» **TASK INSTRUCTIONS**
Please repeat the data in full, character for character.

» **SUPPLIED DATA**
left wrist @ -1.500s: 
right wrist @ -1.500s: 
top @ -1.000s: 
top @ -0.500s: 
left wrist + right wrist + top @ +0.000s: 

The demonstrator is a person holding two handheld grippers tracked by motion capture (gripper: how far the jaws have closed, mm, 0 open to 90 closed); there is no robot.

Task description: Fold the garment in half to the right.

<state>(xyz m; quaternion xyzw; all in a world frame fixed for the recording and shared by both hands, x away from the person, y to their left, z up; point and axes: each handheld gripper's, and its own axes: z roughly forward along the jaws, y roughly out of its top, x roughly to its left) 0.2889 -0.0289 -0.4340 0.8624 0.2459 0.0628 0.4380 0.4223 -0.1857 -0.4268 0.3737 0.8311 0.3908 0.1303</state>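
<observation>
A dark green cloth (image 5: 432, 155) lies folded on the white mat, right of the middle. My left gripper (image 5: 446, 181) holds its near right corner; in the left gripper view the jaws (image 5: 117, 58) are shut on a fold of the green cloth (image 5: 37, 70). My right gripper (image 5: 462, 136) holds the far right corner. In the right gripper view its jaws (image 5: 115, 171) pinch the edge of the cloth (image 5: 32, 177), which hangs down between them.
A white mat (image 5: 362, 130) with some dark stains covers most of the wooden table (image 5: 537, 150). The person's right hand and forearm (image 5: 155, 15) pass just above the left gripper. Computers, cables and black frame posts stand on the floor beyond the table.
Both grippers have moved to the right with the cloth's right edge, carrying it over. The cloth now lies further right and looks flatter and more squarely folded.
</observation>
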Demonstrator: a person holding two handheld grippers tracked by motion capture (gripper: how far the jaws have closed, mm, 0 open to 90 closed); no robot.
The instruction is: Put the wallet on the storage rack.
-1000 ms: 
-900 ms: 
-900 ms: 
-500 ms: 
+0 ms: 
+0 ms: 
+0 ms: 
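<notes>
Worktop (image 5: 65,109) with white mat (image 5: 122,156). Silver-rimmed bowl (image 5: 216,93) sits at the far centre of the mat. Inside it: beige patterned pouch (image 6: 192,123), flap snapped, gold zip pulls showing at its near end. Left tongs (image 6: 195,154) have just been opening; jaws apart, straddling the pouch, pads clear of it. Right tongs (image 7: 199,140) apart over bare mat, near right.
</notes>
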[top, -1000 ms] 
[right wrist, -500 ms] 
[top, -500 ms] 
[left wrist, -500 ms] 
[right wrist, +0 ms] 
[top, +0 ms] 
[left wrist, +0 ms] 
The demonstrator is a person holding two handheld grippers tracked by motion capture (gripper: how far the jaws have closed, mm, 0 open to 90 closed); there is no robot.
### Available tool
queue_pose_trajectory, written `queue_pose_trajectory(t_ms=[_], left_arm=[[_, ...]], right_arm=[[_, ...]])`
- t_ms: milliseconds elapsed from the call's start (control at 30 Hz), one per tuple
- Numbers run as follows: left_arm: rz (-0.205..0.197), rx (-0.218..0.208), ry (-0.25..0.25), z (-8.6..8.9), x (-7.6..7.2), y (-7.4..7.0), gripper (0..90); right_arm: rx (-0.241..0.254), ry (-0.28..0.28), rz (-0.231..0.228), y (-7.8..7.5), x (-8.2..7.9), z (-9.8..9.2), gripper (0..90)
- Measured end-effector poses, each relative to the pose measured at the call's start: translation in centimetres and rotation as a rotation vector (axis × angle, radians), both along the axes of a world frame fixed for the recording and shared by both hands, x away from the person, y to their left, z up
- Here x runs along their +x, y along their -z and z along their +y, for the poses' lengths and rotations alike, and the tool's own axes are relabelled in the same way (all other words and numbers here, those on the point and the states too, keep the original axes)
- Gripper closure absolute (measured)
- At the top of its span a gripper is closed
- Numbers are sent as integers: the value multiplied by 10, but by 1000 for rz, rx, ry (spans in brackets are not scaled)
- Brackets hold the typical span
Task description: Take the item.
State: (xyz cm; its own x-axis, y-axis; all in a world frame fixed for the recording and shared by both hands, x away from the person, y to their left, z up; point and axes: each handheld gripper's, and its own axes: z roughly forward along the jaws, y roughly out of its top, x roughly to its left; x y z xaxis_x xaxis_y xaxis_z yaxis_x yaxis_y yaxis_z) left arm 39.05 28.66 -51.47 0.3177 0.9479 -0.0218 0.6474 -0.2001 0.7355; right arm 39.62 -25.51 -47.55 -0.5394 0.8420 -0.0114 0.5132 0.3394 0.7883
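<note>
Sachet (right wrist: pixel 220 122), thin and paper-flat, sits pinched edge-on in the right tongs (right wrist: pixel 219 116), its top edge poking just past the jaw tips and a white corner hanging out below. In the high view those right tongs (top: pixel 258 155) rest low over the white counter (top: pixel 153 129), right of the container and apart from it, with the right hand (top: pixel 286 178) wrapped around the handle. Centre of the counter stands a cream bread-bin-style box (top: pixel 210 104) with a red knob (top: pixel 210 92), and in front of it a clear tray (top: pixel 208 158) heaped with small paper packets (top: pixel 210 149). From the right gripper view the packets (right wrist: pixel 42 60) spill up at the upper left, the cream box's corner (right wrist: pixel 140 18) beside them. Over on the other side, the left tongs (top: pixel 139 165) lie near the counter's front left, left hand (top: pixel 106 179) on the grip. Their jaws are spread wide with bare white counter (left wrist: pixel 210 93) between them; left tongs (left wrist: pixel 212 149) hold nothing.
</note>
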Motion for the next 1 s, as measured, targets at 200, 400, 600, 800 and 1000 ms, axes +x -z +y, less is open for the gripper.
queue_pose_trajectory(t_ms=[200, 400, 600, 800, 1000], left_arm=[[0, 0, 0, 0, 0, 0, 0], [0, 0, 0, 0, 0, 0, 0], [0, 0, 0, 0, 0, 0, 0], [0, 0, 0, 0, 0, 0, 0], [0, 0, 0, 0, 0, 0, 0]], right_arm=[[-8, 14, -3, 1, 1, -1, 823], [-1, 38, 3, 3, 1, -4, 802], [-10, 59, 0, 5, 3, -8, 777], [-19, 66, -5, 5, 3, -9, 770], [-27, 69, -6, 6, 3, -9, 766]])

» **RESPONSE AREA**
left wrist @ -1.500s: 
right wrist @ -1.500s: 
top @ -1.000s: 
top @ -0.500s: 
left wrist + right wrist + top @ +0.000s: 

The demonstrator is a person holding two handheld grippers tracked by motion capture (gripper: how far the jaws have closed, mm, 0 open to 90 closed); there is no robot.

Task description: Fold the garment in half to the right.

<state>(xyz m; quaternion xyzw; all in a world frame fixed for the recording and shared by both hands, x away from the person, y to their left, z up; point and axes: each handheld gripper's, and its own axes: z roughly forward along the jaws, y roughly out of its top, x roughly to its left) 0.2889 -0.0289 -0.4340 0.8624 0.2459 0.0628 0.4380 0.4223 -0.1857 -0.4268 0.3737 0.8311 0.3908 0.1303</state>
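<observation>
A dark green cloth (image 5: 432, 155) lies folded on the white mat, right of the middle. My left gripper (image 5: 446, 181) holds its near right corner; in the left gripper view the jaws (image 5: 117, 58) are shut on a fold of the green cloth (image 5: 37, 70). My right gripper (image 5: 462, 136) holds the far right corner. In the right gripper view its jaws (image 5: 115, 171) pinch the edge of the cloth (image 5: 32, 177), which hangs down between them.
A white mat (image 5: 362, 130) with some dark stains covers most of the wooden table (image 5: 537, 150). The person's right hand and forearm (image 5: 155, 15) pass just above the left gripper. Computers, cables and black frame posts stand on the floor beyond the table.
Both grippers have moved to the right with the cloth's right edge, carrying it over. The cloth now lies further right and looks flatter and more squarely folded.
</observation>
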Demonstrator: a person holding two handheld grippers tracked by motion capture (gripper: how far the jaws have closed, mm, 0 open to 90 closed); no robot.
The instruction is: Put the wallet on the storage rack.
-1000 ms: 
-900 ms: 
-900 ms: 
-500 ms: 
+0 ms: 
+0 ms: 
+0 ms: 
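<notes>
Worktop (image 5: 65,109) with white mat (image 5: 122,156). Silver-rimmed bowl (image 5: 216,93) sits at the far centre of the mat. Inside it: beige patterned pouch (image 6: 192,123), flap snapped, gold zip pulls showing at its near end. Left tongs (image 6: 195,154) have just been opening; jaws apart, straddling the pouch, pads clear of it. Right tongs (image 7: 199,140) apart over bare mat, near right.
</notes>
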[top, -1000 ms] 
[right wrist, -500 ms] 
[top, -500 ms] 
[left wrist, -500 ms] 
[right wrist, +0 ms] 
[top, +0 ms] 
[left wrist, +0 ms] 
The demonstrator is a person holding two handheld grippers tracked by motion capture (gripper: how far the jaws have closed, mm, 0 open to 90 closed); there is no robot.
### Available tool
queue_pose_trajectory, written `queue_pose_trajectory(t_ms=[_], left_arm=[[_, ...]], right_arm=[[_, ...]])`
- t_ms: milliseconds elapsed from the call's start (control at 30 Hz), one per tuple
- Numbers run as follows: left_arm: rz (-0.205..0.197), rx (-0.218..0.208), ry (-0.25..0.25), z (-8.6..8.9), x (-7.6..7.2), y (-7.4..7.0), gripper (0..90); right_arm: rx (-0.241..0.254), ry (-0.28..0.28), rz (-0.231..0.228), y (-7.8..7.5), x (-8.2..7.9), z (-9.8..9.2), gripper (0..90)
- Measured end-effector poses, each relative to the pose measured at the call's start: translation in centimetres and rotation as a rotation vector (axis × angle, radians), both along the axes of a world frame fixed for the recording and shared by both hands, x away from the person, y to their left, z up
- Here x runs along their +x, y along their -z and z along their +y, for the poses' lengths and rotations alike, and the tool's own axes are relabelled in the same way (all other words and numbers here, those on the point and the states too, keep the original axes)
- Gripper closure absolute (measured)
- At the top of its span a gripper is closed
- Numbers are sent as integers: the value multiplied by 10, but by 1000 for rz, rx, ry (spans in brackets are not scaled)
- Brackets hold the typical span
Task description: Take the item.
State: (xyz cm; its own x-axis, y-axis; all in a world frame fixed for the recording and shared by both hands, x away from the person, y to their left, z up; point and axes: each handheld gripper's, and its own axes: z roughly forward along the jaws, y roughly out of its top, x roughly to its left; x y z xaxis_x xaxis_y xaxis_z yaxis_x yaxis_y yaxis_z) left arm 39.05 28.66 -51.47 0.3177 0.9479 -0.0218 0.6474 -0.2001 0.7355; right arm 39.62 -25.51 -47.55 -0.5394 0.8420 -0.0114 0.5132 0.3394 0.7883
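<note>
Sachet (right wrist: pixel 220 122), thin and paper-flat, sits pinched edge-on in the right tongs (right wrist: pixel 219 116), its top edge poking just past the jaw tips and a white corner hanging out below. In the high view those right tongs (top: pixel 258 155) rest low over the white counter (top: pixel 153 129), right of the container and apart from it, with the right hand (top: pixel 286 178) wrapped around the handle. Centre of the counter stands a cream bread-bin-style box (top: pixel 210 104) with a red knob (top: pixel 210 92), and in front of it a clear tray (top: pixel 208 158) heaped with small paper packets (top: pixel 210 149). From the right gripper view the packets (right wrist: pixel 42 60) spill up at the upper left, the cream box's corner (right wrist: pixel 140 18) beside them. Over on the other side, the left tongs (top: pixel 139 165) lie near the counter's front left, left hand (top: pixel 106 179) on the grip. Their jaws are spread wide with bare white counter (left wrist: pixel 210 93) between them; left tongs (left wrist: pixel 212 149) hold nothing.
</note>
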Motion for the next 1 s, as measured, targets at 200, 400, 600, 800 and 1000 ms, axes +x -z +y, less is open for the gripper.
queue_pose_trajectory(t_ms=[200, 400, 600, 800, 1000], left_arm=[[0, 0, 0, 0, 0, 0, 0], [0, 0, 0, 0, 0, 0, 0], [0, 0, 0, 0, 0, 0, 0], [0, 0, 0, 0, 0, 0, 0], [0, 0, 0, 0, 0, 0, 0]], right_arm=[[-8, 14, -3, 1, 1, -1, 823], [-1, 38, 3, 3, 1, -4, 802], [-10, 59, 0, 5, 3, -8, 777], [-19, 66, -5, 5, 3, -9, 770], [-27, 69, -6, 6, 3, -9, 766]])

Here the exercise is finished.